Mr A Mahlalela (ANC) welcomed the presentation by SANAC. He said he would have expected the Department of Health to be a part of this meeting. In the presentation he could not locate the role of the Department of Health. He agreed with Dr Maesela that poverty is a big driver of ills and social challenges in South Africa. Any plans to address the HIV, TB and STI problem in South Africa needs to be done through an integrated approach. Does the donor funding received by SANAC address the problem of social challenges in South Africa? He cited the consumption of alcohol as a big contributor to the challenges facing the country. The consumption of alcohol by young people is contributing to the spread of these diseases. There is a view that HIV and Aids is no longer a topical matter in South Africa. If this is the case then it is no longer an issue of prevention but an issue of treating. The distribution of condoms is no longer working because it is not giving the desired results. Even when the Committee asked the Department of Health on this they could not give the Committee a proper answer based on a proper analysis. What are reasons for condoms not being used as much is it should be? He asked for clarification on the statistics dealing with the number of people living with HIV and the number of people on ARV treatment. Black Africans often choose to go to traditional healers before they go to health facilities. How does SANAC mobilise these traditional healers to be part of the bigger agenda? Females generally visit health facilities more regularly than males. On oversight visits to health facilities the Committee always saw much more females than males in health facilities. Does SANAC have a programme to mobilise males to know their HIV and other status? Does SANAC have a plan to target sexually active school girls? Are local HIV and AIDS councils being supported financially or otherwise to be able to perform their tasks? What are the elements of the “She Conquers” campaign? What is SANAC’s plan to deal with those HIV infected people who are not on ARV treatment?
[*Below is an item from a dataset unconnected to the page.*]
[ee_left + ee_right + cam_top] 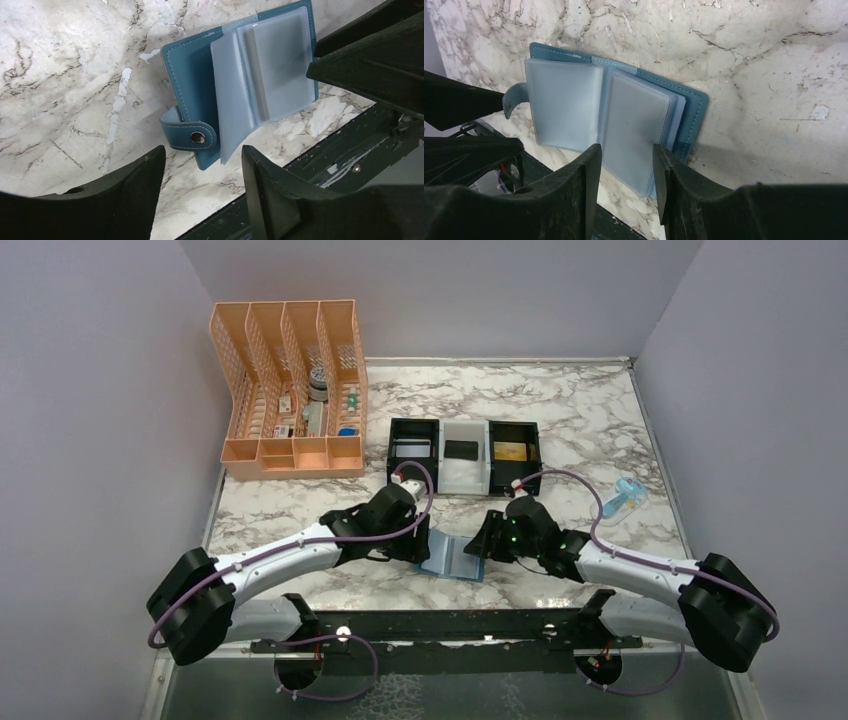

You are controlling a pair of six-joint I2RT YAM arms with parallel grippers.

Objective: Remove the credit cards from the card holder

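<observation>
Both arms reach low and inward over the bench. The left claw is spread wide and empty just left of the card holder, and the right claw is parted more narrowly and empty at its right edge. The card holder lies flat and open between them, long axis running claw to claw, snap tab toward the left claw. Beyond it, the silver-grey card, black card and gold card lie in a tray.
</observation>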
The Chairperson asked if SANAC is confident in the reporting of SANAC’s one person per Province. How confident is SANAC that Civil Society is not being manipulated by funders? She told Mr Mahlalela that the Department of Health was invited to the meeting and they will follow up on that. She said that sex workers are not only females but males as well. Does SANAC have a programme in place to target children in basic education? She said she was taken aback when she found in an area a 13 year old girl who fell pregnant from intercourse with a peer. She was told that the boys in that community do not want to use condoms. The society in which we live in is conservative and SANAC must work at a ground level to inform and educate people on these topics. Has SANAC ever interacted with the people in the Higher education sector? She too raised her concern over the behavioural choices of young people with regards to sexual activity and alcohol consumption.

Dr Buthelezi said that if he had received these questions beforehand he would have done the presentation in a different way. This will help in future because now SANAC knows how the Committee wants their presentations to be structured.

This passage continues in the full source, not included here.